On Wed, 2007-11-28 at 10:47 +0000, Krzysztof Foltman wrote:
> Dave Robillard wrote:
> 
> > "extensible" like SYSEX.  It isn't 1980 anymore...
> 
> Which doesn't mean we need to waste CPU cycles on comparing URIs in
> event processing loop :)

Again, your optimisation claims are baseless.  Please stop making them
10 times per mail ;)

> I already gave you one example how it can be handled beyond what SysEx
> offers (by using interfaces). And another (by binding command numbers to
> URIs, preferably on plugin load). Read my previous mail more carefully.
> 
> By the way, how old is IP? It is old, it is crufty, still, it won with
> competing protocols for some reasons :)

IP doesn't dictate packet contents whatsoever.  It does what it needs to
do quite well, I don't think it's crufy at all.  It would be crufty if
it tried to define, say HTTP error codes...

> > A stamped chunk of "some sort of event" is simple to understand,
> > guaranteed 100% extensible and generic without any weird sysexey
> > 1980'sness,
> 
> Are you sure you are solving right problems here? Look at what purpose
> is it meant to serve.

Yep.

> > Your efficiency claims make no sense, frankly.  Put everything in a flat
> > buffer and voila, it's exactly how MIDI events work right now.  Your
> > proposal has no inherent performance advantage over a more obvious and
> > cleaner one.
> 
> I've already said why it is more efficient. Please give statements that
> refer to details, not just vague "make no sense". For example, tell me
> why reading more data from DRAM to cache has no impact on performance in
> your opinion.

Because, for the nth time, it's a flat buffer.

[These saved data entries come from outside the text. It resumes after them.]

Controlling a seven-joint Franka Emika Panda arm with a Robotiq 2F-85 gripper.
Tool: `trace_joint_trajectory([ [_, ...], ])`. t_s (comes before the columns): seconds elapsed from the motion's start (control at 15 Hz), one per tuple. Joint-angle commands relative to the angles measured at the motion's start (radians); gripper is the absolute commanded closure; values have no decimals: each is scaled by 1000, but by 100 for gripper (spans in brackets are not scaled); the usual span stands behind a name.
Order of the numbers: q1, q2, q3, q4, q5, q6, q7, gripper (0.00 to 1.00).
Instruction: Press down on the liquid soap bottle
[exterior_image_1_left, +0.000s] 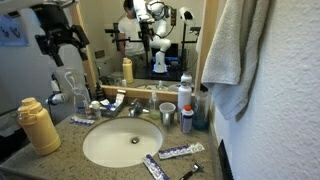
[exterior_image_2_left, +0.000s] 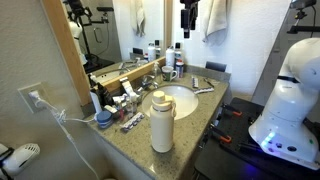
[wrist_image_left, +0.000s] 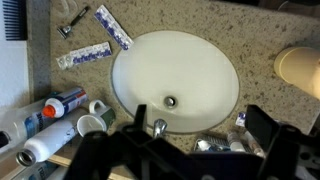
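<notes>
A cream-yellow liquid soap bottle (exterior_image_1_left: 38, 127) with a pump-like top stands on the granite counter at one end of the sink. It also shows in an exterior view (exterior_image_2_left: 161, 122) and at the edge of the wrist view (wrist_image_left: 299, 68). My gripper (exterior_image_1_left: 62, 48) hangs high above the counter, open and empty, well above the bottle. It appears near the top of an exterior view (exterior_image_2_left: 188, 28). In the wrist view its dark fingers (wrist_image_left: 200, 140) are spread over the faucet side of the white sink (wrist_image_left: 175, 45).
Toothpaste tubes (wrist_image_left: 85, 57) and a razor (wrist_image_left: 70, 25) lie on the sink's front rim. A dark bottle (exterior_image_1_left: 186, 100), a white cup (exterior_image_1_left: 167, 114) and other toiletries crowd the mirror side. A towel (exterior_image_1_left: 235, 50) hangs on the wall. A faucet (wrist_image_left: 158, 127) is under the gripper.
</notes>
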Motion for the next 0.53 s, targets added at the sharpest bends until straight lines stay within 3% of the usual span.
trace_joint_trajectory([
  [0.0,-12,118,-77,63,-7,136,-106,0],
  [0.47,-31,328,-163,197,38,290,-266,0],
])
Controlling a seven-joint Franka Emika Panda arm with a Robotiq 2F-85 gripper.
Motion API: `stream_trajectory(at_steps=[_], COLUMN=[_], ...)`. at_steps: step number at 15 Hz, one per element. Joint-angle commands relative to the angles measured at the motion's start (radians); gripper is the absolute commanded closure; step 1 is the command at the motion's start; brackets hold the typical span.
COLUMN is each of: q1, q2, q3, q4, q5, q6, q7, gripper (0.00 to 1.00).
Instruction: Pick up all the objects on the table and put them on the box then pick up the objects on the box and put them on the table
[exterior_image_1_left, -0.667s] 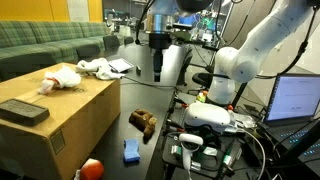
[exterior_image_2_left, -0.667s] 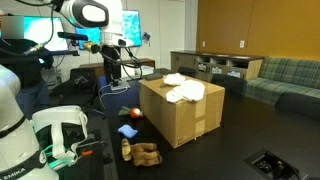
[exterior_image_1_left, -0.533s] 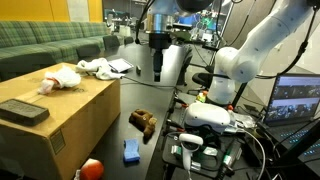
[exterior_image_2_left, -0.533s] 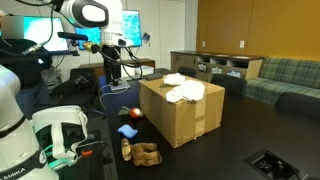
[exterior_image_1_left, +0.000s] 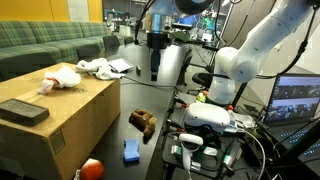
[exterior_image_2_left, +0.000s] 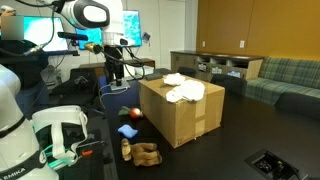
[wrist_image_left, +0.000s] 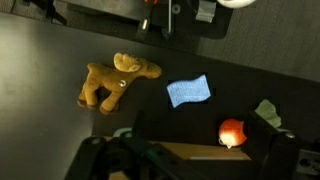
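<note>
An orange ball lies on the dark table beside the cardboard box. Beyond it lie a blue sponge, then a brown plush animal on its side. The box top carries a black remote and white cloths. Nothing has shifted; only the laptop screen has turned from white to dark. Farthest, the gripper hangs above the table, fingers wide apart, empty
</note>
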Motion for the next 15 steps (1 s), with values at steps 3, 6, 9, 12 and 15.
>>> stream_trajectory(at_steps=[3, 6, 9, 12, 15], q1=[-0.082, -0.127, -0.169, -0.196, -0.195], q2=[0.118, 0.219, 0.331, 0.458, 0.572], q3=[0.016, 0.007, 0.008, 0.002, -0.018], q4=[0.079, 0.145, 0.219, 0.310, 0.396], q5=[-0.118, -0.184, -0.250, -0.319, -0.366], q6=[0.249, 0.368, 0.472, 0.539, 0.569], q7=[0.058, 0.086, 0.130, 0.180, 0.217], gripper=[0.00, 0.00, 0.00, 0.00, 0.00])
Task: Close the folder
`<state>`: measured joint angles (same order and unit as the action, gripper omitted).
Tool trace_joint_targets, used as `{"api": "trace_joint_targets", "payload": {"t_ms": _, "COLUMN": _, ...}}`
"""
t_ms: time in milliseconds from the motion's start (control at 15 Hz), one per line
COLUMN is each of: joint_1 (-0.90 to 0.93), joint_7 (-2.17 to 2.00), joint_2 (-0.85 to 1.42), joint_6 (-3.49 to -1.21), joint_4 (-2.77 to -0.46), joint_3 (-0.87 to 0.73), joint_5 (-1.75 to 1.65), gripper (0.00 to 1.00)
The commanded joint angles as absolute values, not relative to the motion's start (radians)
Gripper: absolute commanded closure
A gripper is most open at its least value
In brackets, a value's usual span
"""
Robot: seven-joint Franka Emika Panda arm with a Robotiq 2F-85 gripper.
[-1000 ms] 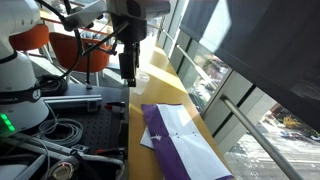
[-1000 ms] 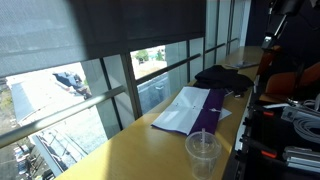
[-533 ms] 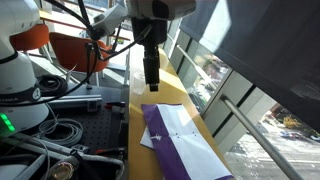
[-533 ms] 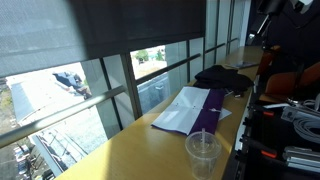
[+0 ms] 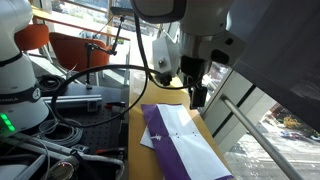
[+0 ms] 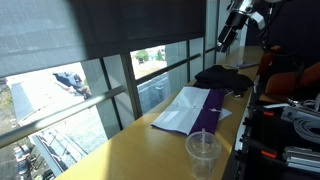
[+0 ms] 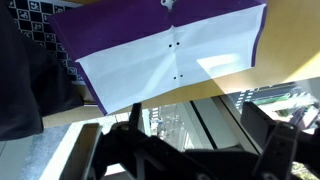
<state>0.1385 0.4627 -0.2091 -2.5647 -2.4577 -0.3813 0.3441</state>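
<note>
Folder [image 5: 180, 135] lying open and flat on tabletop [image 6: 140, 150], white sheets [image 7: 170, 75] facing up, purple cover [image 7: 110, 30] spread aside, sitting below the fingers [image 7: 275, 152] | gripper [image 5: 199, 97] hovering above one edge, fingers spread apart, gripping nothing | probably lining up to catch the cover and fold it over.

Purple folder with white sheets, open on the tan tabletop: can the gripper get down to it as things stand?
Probably yes: the gripper hangs in open air over the purple folder, window side, nothing between them. The clear plastic cup and black cloth sit off its ends.
</note>
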Motion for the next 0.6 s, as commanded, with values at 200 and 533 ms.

Please look at the definition of the LV2_MIDI struct in lv2-midiport.h.
Note the char* parameter, and read it's comment.  The buffer is flat,
there is no cache thrashing or any such issues here whatsoever.

Take that struct definition, remove the stuff about what sort of event
goes in the data part (which is literally in comments alone), and voila
- generic events.  If you have a good reason to mess up the header part
with event specific things, speak up, but efficiency is not one.

The only problem that needs to be handled is how to get the type in
there.  I would like to find a good solution to this problem that's as
extensible as URIs but doesn't actually stick a URI in the event struct
(there are a few other future extensions that have the same problem.
strcmp of URIs in the audio thread is, as you say, completely out of the
question, but so is handing out a flat numeric space.  This is /the/
problem that needs solving here, and I'm desperately trying to guide the
conversation in a direction that will get it solved nicely ;)

> I think we make a serious mistake of not trying to sketch out some code
> for reading a buffer, writing a buffer, handling binary data etc.
> 
> > Exactly.  You are making assumptions about what people want to put in
> > there.  This is a Bad Thing(TM).  If it can be avoided, it should be
> > (and it can definitely be avoided).
> 
> I should be avoided, but not at cost of efficiency.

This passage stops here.